Donahue's sole response hinges on the surprising
contention that Ocwen's "doorknocker," even if placed, did not
satisfy the regulation, because Ocwen did not show that the
individual who left the doorknocker had the "qualifications or
authority to conduct a face-to-face meeting for the purpose of
resolving mortgage delinquencies." But, we agree with the District
Court that the regulation imposes no such requirement as to the
qualifications of the person who was sent to arrange the interview.
See
24 C.F.R. § 203.604("A reasonable effort to arrange a face-
to-face meeting with the mortgagor . . . shall also include at
least one trip to see the mortgagor at the mortgaged
property . . . .").
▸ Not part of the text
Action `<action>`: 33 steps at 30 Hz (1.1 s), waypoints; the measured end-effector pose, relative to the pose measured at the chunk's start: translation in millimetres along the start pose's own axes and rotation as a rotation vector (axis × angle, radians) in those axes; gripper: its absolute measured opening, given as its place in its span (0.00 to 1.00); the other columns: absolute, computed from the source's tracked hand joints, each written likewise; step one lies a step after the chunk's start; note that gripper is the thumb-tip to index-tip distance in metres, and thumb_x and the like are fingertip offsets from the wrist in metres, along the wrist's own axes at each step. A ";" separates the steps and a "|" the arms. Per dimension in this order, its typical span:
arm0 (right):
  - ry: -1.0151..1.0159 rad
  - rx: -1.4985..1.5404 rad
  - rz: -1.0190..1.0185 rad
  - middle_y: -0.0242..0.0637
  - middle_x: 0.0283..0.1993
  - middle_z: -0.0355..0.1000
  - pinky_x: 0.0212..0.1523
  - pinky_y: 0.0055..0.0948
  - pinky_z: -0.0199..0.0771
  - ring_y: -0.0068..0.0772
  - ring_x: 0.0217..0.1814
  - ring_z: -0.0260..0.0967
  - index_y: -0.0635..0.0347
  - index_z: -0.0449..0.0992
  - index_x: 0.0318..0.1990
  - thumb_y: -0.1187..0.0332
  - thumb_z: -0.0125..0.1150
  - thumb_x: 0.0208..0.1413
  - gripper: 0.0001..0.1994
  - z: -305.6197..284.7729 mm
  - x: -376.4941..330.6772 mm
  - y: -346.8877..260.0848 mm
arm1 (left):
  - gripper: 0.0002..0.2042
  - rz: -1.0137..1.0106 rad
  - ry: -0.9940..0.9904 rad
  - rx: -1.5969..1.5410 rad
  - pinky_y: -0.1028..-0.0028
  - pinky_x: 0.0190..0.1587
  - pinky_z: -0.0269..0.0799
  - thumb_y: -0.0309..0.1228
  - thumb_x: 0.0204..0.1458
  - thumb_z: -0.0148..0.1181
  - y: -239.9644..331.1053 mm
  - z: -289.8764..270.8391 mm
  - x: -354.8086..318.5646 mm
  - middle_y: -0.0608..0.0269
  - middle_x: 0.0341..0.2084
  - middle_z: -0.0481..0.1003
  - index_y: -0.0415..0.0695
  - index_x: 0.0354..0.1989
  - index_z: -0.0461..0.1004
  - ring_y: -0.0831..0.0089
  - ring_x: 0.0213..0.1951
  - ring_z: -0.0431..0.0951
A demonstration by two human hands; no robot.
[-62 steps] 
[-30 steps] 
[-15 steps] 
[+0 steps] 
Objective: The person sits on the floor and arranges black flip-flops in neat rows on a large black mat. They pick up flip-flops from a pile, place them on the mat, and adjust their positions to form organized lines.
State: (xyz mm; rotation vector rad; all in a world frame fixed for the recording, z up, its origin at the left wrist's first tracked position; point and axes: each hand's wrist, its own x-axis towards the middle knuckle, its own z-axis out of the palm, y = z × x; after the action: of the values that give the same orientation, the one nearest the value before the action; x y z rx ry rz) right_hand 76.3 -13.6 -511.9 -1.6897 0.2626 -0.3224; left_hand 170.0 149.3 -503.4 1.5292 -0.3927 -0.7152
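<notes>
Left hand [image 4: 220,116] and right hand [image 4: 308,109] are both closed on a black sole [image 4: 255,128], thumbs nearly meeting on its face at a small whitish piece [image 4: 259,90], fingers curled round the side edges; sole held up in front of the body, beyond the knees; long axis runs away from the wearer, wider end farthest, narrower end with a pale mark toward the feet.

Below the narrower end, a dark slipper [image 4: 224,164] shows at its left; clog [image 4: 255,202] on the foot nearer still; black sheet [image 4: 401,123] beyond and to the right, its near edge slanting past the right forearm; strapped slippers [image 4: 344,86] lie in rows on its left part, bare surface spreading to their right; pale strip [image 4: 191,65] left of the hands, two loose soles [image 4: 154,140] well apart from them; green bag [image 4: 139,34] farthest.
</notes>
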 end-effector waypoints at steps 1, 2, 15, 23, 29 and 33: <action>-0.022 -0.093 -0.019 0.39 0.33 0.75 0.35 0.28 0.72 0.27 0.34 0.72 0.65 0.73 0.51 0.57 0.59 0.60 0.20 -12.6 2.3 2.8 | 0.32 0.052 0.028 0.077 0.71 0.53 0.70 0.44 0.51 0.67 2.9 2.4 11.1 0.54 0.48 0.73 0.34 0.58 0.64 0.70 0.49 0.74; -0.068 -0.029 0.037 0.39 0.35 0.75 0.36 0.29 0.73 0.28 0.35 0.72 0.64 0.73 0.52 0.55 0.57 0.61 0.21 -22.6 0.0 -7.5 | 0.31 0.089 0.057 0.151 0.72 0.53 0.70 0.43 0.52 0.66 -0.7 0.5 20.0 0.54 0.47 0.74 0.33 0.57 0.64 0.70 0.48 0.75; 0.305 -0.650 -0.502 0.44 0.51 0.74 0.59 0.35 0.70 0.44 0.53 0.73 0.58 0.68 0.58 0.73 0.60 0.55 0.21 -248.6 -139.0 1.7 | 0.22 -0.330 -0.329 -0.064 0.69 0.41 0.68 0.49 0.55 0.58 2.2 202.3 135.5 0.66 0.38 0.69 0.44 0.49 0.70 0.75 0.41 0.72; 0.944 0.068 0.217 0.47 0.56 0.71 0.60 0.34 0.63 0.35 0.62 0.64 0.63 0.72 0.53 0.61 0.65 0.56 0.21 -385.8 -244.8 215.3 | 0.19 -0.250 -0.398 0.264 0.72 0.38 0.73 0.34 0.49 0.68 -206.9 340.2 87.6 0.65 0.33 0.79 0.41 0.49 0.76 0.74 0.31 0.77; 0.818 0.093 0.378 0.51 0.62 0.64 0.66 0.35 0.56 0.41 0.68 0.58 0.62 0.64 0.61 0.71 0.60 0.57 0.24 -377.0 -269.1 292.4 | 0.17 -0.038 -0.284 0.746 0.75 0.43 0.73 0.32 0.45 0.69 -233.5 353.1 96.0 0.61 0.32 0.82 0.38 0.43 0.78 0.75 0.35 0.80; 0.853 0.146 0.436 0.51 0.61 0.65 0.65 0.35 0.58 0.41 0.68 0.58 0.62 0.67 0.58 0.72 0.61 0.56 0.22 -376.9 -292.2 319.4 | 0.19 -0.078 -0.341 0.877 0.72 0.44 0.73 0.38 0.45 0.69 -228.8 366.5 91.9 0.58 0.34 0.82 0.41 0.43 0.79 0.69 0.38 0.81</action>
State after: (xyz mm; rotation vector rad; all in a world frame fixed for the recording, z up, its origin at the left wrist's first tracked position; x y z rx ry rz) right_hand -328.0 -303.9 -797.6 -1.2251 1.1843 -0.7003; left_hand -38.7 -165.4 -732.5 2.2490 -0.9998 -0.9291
And, the one passage in the Federal Housing
Administration Handbook on which Donahue seizes to support her
contention, see FHA Handbook 4330.1 Rev-5, § 7-7(c)(2)(b)
(providing that a reasonable effort to arrange a face-to-face
interview includes "at least one visit to the property . . . for
which at least one of the reasons for the visit must be to conduct
- 14 - an interview with the mortgagor"), does not do so when read in the
context of the regulation as a whole.6
IV.
The decision below is affirmed.
6 Donahue does not argue that any other conditions precedent were not met. In particular, Donahue states that the timing component of
24 C.F.R. § 203.604(b), which requires that the "reasonable effort to arrange such a meeting, [must be made] before three full monthly installments due on the mortgage are unpaid," is not a condition precedent because the only strict timing requirement is that the regulation is satisfied "prior to initiating the foreclosure." See Wells Fargo Bank, N.A. v. Cook,
31 N.E.3d 1125, 1131 n.10 (Mass. App. Ct. 2015).